Os filhos de Francisco

Preparo-me para a programação de filmes que chegarão em nossos cinemas, vendo, por meio dos trailers, o que de melhor está por vir. Pelo computador assisto traillers de ação e drama, violência e romance, ficção e terror.

Ação: chuva torrencial na área urbana da cidade inunda pela octogésima vez o Vale dos Desconhecidos, derrubando casas, soterrando histórias e baús, lembranças e jóias.

Drama: Este é uma continuação épica! Após a destruição da vila pela tempestade, na cena, o governante aparece com cara de quem nunca viu aquilo, e de braços cruzados! No trailler aparece a legenda: 5 anos depois!
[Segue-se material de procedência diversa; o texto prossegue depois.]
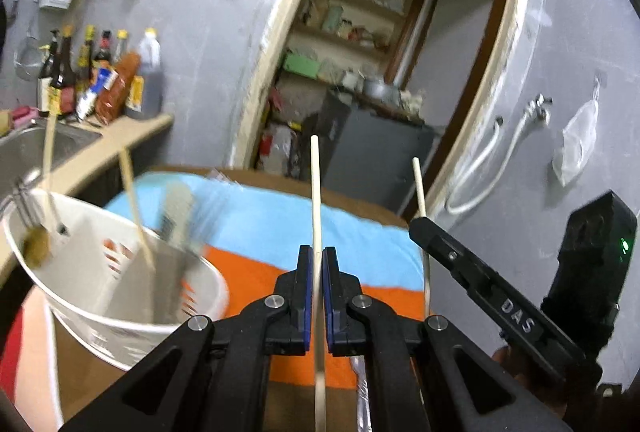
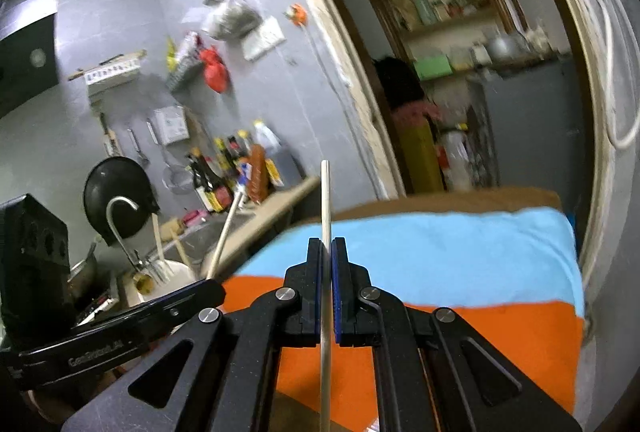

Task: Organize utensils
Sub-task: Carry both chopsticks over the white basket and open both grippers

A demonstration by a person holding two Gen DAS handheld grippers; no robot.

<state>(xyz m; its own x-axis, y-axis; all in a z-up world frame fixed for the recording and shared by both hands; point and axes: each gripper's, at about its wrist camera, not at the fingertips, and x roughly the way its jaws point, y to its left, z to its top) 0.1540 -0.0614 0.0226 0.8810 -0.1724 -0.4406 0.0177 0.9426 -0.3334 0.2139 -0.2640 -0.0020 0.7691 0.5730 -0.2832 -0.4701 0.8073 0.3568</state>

E o mesmo governante, surge aplaudido numa distribuição de bolsas-comédia.

Violência: Fugindo do estereótipo do atual cinema autoral, vejo uma senhora, sozinha e sem perspectiva, recebendo uma senha para atendimento de número 327. Para não fazer merchandising gratuito, o filme não mostra em que estabelecimento ela se encontra.

Romance: Presidente de centro-esquerda, caindo para as bordas da direita, namora o partido que tanto odeia, fazendo efeito e causa sobre a máxima de que “os opostos se atraem”, título inclusive do filme, apelidado antecipadamente de Não Sei; frase esta repetida centenas de vezes na história do filme.

Ficção:  70% do globo finalmente descobre que não vivemos só de bananas, que também temos planos de dominar o cosmos, que temos um astronauta brasileiro, um campo de lançamento chamado Alcântara e carros movidos a óleo de dendê.

Terror: Índios da região amazônica traficam diamantes e madeiras, mostrando cabeças brancas que, de tão inteligentes, os julgam irracionais ao ponto de serem mantidos em reservas, enquanto os mesmos desfilam em Rondônia, de celulares e calças Levi’s em picapes envenenadas.

Boquiaberto pela programação, me distraio apenas quando o apresentador do telejornal afirma que, dois dias depois de ser preso, o ex-governador aproveita o habbeas-corpus para tomar um drinque no Fasano, e a procuradora, ou juíza, com fisionomia de quem acabou de sair de um conto dos irmãos Grimm, espancava a criança que a “bruxa Grimniana” tanto queria adotar! Fico imaginando os institutos de pesquisa entrevistando a massa.

Adentrando em minha ótica desapaixonada, percebo que realmente pertenço a um povo abençoado, que, como São Francisco de Assis, não se importa com o luxo e faz alegria em meio ao jejum e aos trapos. Um povo que se contenta com pouco. Que adora operações tapa-buracos, ao tempo em que tapa o sol com a peneira. Que acha que a presidente é maniqueísta, e não se atém que nenhum político conseguirá fugir do sistema político – o verdadeiro pai da facção.

Somos culpados por dar, mas, principalmente, por receber esmolas. Enquanto tivermos essa aceitação franciscana, o melhor que se tem a fazer, para poupar-se tempo, é, distraídos como eu, calar a boca, e voltar-se a programação televisiva, pensando se vale realmente a pena ver de novo esse canal.